GOAL OF THE EXERCISE:
Throughout the material, some lines may have the word "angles". Count them and give the number only.
━━━ DATA EXTRACT
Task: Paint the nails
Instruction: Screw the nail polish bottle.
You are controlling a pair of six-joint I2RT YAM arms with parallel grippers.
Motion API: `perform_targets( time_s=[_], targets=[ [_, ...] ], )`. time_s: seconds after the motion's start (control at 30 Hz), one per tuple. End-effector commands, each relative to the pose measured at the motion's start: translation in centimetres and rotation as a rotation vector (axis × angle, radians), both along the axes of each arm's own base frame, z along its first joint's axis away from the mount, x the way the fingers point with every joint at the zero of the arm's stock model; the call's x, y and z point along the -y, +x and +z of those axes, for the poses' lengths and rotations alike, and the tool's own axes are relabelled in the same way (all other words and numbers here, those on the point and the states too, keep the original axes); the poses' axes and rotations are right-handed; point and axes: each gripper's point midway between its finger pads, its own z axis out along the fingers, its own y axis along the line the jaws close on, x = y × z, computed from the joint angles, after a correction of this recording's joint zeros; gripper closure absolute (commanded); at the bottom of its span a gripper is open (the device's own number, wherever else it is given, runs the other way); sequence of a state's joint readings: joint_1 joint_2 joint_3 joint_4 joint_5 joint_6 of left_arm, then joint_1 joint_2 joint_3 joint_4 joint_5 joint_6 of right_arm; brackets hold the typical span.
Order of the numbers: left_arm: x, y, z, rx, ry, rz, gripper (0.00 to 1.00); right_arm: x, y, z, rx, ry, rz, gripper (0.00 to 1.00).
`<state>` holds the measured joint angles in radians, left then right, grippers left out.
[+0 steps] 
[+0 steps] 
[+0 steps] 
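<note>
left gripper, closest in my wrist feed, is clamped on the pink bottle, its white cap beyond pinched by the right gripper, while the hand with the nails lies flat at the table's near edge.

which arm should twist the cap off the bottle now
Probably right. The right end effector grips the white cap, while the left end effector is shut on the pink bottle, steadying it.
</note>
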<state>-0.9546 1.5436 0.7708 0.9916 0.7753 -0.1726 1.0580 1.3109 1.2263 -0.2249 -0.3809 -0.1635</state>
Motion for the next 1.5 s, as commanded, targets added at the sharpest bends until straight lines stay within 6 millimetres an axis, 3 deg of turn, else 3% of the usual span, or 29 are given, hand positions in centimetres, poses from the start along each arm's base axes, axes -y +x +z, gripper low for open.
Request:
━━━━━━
SOLUTION FOR THIS TASK:
2